1. Termination is an extraordinary plan event that is sometimes related to an extraordinary event for the plan sponsor (such as a takeover) that takes the plan out of its regular administrative routine. You may have numerous (or all) employees who are terminating employment. Everyone will be 100% vested and entitled to payment. Investments have to be liquidated; final account balances have to be determined. All of this leads to confusion and the possibility of making mistakes. To keep things under control (and to state in a fiduciary context, to ensure that everyone gets what he or she is entitled to, no more and no less), the fiduciary makes a decision to temporarily suspend payments for everyone until assets are liquidated, data is collected, and everything is right.

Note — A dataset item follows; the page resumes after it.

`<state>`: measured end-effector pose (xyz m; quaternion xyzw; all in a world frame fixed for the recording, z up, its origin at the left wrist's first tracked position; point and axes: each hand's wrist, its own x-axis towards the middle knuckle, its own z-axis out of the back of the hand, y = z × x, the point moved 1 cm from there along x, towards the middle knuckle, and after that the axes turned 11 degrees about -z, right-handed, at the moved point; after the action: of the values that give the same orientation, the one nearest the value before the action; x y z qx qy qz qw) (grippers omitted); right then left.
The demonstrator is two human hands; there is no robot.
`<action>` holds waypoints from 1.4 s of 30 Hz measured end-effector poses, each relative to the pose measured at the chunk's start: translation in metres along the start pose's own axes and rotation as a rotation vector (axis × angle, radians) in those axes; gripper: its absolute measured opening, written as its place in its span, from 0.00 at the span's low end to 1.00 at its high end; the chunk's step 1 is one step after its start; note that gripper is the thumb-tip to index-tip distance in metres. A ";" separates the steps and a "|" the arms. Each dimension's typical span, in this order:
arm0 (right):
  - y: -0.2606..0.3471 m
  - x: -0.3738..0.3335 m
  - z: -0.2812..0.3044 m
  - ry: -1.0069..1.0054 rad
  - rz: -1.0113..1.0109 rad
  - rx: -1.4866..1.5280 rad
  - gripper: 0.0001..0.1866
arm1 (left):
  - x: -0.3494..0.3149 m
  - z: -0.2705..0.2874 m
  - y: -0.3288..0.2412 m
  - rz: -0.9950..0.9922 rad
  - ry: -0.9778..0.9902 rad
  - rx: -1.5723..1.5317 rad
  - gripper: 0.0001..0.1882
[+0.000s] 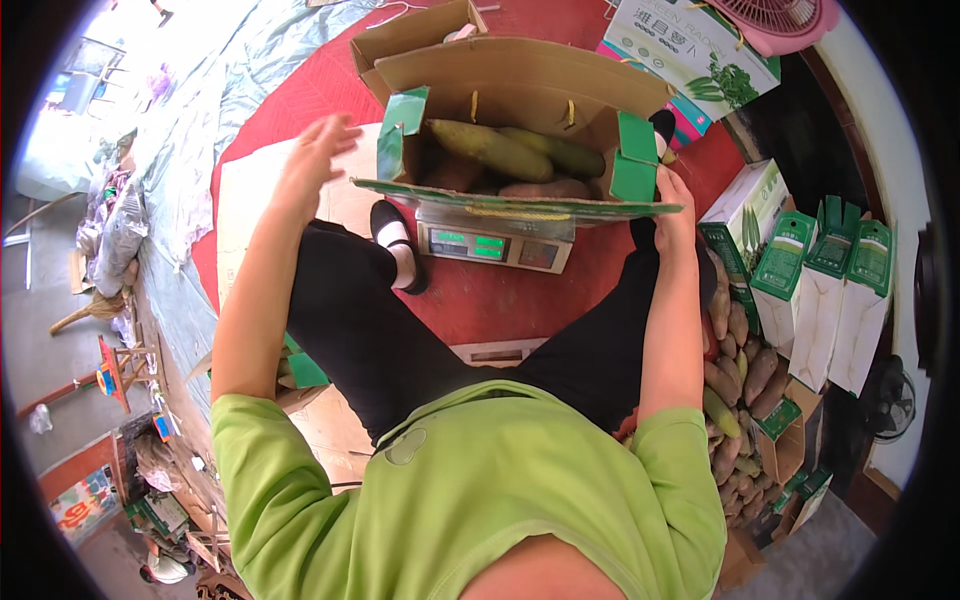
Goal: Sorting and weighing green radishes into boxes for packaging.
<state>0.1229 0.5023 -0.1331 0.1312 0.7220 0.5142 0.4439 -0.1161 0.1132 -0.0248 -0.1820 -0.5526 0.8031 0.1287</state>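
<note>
An open cardboard carton (520, 85) with green end flaps rests on a digital scale (490, 245) in front of me. Inside it lie long green radishes (490, 148) and some brownish roots, partly in shadow. My left hand (318, 160) is raised beside the carton's left side, fingers stretched out, holding nothing. At the right end of the carton's long front flap (520, 206), my right hand (675, 200) has its fingers bent around the corner. Part of its grip is hidden.
Upright green-and-white cartons (790, 265) stand at the right, with a pile of long roots (735, 390) nearer me. A pink fan (775, 20) and a printed carton (690, 60) are at the far right. Flattened cardboard (245, 205) lies left on the red floor covering.
</note>
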 end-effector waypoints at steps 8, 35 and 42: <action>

2. A significant issue in the IRS review is vesting and allocation of contributions (partial termination, discontinuance of contributions, top heavy). It is possible that the IRS would require a reallocation of contributions or forfeitures as a result of its review. Payments are delayed in the event that such a reallocation would be required. Suppose everyone terminated employment so that everyone was paid before the IRS finished it review, and then the IRS said the allocations were all wrong? Once payments are made, they can't be taken back.

In the fiduciary context, payments are suspended until the IRS confirms that the allocations are correct.

It comes down to a decision that a suspension is prudent in order to get everything right, which can be confirmed by IRS approval.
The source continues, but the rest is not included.